What this task involves:
Copy every line of the data in which the word "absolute" occurs.

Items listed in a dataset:
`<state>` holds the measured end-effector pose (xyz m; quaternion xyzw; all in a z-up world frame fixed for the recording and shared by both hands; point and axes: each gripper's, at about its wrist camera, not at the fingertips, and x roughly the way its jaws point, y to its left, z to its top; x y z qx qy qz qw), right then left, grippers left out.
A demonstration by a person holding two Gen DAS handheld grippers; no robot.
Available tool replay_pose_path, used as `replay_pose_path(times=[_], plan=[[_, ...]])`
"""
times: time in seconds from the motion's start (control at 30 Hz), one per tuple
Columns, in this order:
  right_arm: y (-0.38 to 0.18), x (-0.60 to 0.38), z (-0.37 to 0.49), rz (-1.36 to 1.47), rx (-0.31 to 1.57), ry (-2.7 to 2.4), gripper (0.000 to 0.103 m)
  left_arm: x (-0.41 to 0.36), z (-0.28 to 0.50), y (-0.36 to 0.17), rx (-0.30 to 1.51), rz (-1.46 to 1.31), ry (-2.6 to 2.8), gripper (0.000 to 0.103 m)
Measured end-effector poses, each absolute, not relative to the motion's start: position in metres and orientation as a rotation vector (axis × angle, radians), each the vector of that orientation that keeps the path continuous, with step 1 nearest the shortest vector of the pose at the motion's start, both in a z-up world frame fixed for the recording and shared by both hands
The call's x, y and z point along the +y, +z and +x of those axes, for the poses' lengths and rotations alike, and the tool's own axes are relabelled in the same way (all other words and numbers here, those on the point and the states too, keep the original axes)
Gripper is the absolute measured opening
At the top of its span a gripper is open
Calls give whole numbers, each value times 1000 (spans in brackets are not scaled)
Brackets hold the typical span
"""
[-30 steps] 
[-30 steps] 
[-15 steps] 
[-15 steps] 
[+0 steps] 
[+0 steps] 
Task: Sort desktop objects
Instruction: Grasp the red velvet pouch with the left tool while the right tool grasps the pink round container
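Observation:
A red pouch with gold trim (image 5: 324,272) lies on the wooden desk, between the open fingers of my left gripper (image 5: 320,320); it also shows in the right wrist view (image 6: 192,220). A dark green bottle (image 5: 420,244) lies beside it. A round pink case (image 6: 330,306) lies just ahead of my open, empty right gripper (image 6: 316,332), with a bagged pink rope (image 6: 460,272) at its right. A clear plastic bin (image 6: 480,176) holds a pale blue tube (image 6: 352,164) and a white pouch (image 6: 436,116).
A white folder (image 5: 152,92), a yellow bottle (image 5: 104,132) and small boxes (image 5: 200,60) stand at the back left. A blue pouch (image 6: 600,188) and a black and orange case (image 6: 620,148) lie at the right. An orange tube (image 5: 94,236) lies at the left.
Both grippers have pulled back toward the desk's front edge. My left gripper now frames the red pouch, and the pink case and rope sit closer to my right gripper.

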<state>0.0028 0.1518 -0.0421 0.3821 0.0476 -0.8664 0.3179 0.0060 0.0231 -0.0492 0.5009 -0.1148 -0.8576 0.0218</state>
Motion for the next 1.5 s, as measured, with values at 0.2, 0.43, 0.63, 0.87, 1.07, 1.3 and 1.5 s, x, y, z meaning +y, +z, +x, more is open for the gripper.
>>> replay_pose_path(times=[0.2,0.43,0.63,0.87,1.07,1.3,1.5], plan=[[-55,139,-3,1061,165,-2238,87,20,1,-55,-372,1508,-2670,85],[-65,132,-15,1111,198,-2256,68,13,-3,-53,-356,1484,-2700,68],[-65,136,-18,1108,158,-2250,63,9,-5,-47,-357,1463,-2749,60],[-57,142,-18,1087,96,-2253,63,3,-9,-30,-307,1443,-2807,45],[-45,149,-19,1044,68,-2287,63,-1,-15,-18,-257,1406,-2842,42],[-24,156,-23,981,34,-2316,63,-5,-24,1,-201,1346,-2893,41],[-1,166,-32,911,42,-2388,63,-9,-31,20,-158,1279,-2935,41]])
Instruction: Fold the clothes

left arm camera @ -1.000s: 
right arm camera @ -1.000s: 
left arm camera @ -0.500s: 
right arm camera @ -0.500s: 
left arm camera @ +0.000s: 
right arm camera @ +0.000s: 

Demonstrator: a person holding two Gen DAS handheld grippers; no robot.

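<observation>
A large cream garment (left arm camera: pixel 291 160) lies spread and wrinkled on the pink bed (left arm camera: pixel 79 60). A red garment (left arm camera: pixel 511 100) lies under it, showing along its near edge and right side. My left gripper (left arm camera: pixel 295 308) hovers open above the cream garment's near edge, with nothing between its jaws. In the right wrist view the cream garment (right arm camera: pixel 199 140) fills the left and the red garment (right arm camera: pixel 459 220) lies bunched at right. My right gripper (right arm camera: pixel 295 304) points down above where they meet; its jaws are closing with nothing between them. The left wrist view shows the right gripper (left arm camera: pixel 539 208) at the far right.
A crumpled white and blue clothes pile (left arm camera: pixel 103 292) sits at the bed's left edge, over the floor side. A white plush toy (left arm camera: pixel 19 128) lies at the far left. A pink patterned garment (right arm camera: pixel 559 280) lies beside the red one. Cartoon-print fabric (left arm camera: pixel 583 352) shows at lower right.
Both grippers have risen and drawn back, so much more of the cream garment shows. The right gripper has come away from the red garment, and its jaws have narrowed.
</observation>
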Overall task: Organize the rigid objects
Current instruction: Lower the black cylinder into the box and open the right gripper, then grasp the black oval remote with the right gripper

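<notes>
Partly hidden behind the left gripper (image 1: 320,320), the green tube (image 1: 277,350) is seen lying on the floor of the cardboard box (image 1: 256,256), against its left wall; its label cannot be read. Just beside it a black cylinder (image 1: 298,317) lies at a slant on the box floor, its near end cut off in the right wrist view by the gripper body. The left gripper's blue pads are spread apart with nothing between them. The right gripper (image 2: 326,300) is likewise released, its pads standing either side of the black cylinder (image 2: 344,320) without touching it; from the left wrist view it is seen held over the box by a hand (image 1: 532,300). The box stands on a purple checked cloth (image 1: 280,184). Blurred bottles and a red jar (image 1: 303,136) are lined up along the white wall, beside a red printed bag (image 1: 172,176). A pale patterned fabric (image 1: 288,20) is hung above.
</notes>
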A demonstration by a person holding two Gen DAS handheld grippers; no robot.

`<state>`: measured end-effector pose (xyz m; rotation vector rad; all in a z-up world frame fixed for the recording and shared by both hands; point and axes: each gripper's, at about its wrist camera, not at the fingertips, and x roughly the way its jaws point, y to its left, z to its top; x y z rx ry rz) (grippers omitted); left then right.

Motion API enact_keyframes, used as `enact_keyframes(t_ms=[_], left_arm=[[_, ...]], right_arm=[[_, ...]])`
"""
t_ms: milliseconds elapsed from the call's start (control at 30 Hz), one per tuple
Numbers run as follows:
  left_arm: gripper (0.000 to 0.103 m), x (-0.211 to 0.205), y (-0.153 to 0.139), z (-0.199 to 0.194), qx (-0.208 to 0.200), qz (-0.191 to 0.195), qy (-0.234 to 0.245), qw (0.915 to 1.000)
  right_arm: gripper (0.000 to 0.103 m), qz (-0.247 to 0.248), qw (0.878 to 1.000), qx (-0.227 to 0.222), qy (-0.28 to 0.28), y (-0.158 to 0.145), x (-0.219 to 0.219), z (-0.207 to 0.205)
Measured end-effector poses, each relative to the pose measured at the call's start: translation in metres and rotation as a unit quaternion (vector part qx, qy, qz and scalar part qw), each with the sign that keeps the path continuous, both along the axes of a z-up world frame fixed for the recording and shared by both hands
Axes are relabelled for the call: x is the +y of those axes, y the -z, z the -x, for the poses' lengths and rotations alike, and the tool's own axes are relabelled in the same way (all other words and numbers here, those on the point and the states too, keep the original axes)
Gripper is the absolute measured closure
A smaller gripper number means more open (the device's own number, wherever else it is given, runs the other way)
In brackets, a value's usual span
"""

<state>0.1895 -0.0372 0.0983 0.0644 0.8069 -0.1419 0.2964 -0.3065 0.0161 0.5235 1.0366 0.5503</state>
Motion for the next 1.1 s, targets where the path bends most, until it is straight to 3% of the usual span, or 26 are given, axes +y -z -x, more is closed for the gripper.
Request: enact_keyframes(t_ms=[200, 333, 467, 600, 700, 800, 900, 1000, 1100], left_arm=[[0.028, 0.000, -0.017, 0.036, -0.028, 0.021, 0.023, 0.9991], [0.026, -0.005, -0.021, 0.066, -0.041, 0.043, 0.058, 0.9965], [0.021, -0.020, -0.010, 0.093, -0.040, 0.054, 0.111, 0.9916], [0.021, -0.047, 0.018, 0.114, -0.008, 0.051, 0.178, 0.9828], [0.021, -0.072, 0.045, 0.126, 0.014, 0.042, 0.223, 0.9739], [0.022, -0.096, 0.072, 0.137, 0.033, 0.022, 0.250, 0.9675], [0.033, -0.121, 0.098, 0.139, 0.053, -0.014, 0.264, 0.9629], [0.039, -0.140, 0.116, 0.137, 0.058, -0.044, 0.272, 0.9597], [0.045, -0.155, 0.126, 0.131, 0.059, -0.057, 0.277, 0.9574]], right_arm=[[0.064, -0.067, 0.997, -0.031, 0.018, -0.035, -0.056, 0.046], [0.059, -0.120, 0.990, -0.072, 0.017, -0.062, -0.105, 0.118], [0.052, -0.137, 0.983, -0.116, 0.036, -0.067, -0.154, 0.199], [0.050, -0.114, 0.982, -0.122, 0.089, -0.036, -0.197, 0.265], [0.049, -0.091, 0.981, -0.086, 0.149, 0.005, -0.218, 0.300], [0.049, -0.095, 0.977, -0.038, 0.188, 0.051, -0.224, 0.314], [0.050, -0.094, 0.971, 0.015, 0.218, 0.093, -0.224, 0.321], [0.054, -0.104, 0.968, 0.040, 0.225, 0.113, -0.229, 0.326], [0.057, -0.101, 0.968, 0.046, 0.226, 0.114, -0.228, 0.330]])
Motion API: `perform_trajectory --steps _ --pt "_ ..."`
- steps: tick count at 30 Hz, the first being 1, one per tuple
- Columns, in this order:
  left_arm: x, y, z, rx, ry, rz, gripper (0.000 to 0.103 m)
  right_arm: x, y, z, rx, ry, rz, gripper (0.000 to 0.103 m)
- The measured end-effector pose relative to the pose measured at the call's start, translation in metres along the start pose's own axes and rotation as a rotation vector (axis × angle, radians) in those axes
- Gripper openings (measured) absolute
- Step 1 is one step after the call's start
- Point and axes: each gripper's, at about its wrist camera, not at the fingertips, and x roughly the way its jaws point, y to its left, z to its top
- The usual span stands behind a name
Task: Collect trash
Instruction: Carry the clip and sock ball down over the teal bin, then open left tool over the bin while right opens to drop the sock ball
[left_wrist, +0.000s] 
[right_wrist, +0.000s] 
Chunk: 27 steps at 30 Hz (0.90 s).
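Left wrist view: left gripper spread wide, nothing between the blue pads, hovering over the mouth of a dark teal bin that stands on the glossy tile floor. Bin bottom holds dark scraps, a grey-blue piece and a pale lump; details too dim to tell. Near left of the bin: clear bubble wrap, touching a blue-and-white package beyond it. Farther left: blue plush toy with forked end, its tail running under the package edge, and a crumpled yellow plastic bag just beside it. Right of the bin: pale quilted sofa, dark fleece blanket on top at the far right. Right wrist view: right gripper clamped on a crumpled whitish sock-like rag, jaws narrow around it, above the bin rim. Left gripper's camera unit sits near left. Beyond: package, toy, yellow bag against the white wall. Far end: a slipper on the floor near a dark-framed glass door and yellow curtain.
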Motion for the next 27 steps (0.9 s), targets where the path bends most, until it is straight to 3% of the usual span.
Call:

Result of the task:
Measured end-effector poses, each absolute, not relative to the motion's start: position in metres and orientation as a rotation vector (axis × angle, radians), each the vector of that orientation that keeps the path continuous, with step 1 nearest the shortest vector of the pose at the motion's start, both in a z-up world frame fixed for the recording and shared by both hands
Gripper is the absolute measured opening
Gripper is the absolute measured closure
- Gripper openings (measured) absolute

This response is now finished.